Defensive Guidance for PAM-Dependent Environments
For Linux-dependent organizations, Operation Highland is a prompt to treat the authentication stack as a monitored asset. Establish file-integrity monitoring over PAM modules — pam_unix.so and the wider /lib/security or equivalent paths — and alert on unexpected changes, since a swapped module is the core indicator here. Compare deployed PAM binaries against known-good distribution hashes, watch for authentication that succeeds without a corresponding valid credential, and audit dual-homed systems that touch both an isolated segment and a less-trusted network, because those bridges are how air gaps fail. Ingest Sygnia's indicators once available and retro-hunt across historical logs, and pair the hunt with an incident-response plan that assumes a long-dwell foothold may already be resident — including a willingness to rebuild rather than merely clean systems whose trust has been undermined at the authentication layer.
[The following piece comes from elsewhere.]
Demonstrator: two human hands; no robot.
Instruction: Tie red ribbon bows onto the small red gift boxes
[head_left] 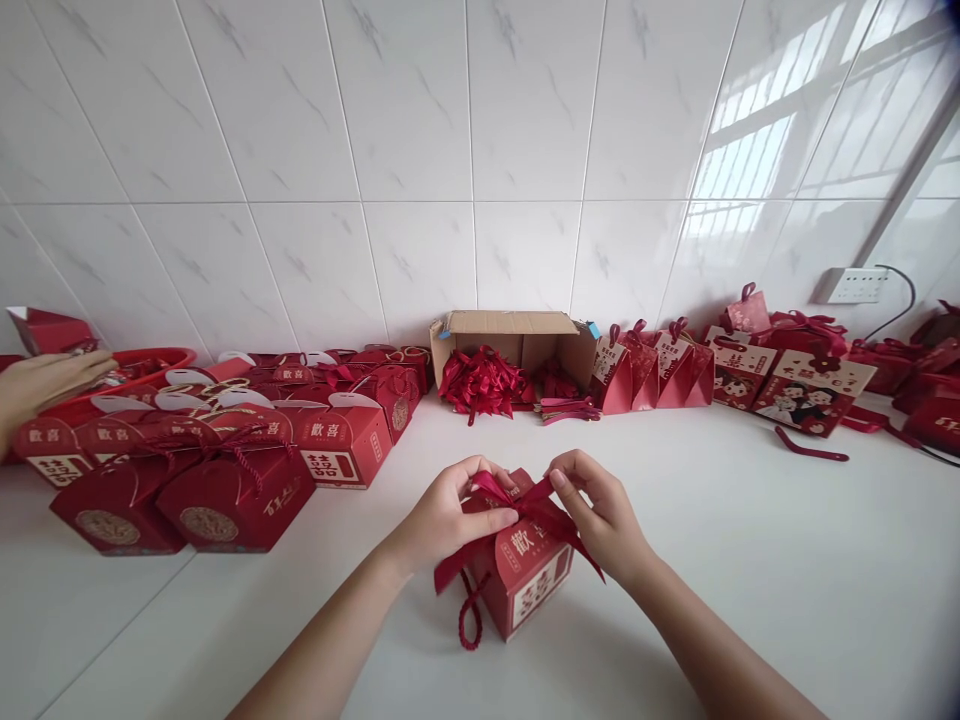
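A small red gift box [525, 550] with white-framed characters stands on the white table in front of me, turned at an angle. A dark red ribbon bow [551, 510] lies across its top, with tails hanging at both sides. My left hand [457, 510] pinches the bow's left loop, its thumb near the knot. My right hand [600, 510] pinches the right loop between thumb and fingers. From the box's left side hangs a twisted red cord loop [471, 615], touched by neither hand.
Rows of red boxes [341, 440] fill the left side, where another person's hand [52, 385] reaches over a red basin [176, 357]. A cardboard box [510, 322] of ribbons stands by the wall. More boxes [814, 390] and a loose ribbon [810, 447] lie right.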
Open Questions and Attribution Gaps
Several specifics remain to be confirmed against Sygnia's published research: the identity, sector and country of the victim organization; the full set of Linux distributions and PAM versions affected; the detection chain that finally surfaced the backdoor after years; and the availability of public indicators or signatures. Sygnia's attribution to the China-aligned Velvet Ant group is the firm's assessment; The CyberSignal reports it as such rather than as an independent finding. The decade-long timeline and the nine-variant detail are Sygnia's findings, and the broader takeaway holds regardless of attribution: authentication primitives are a forever-target, and the organizations that monitor them are the ones most likely to find an intruder who has learned to live there quietly.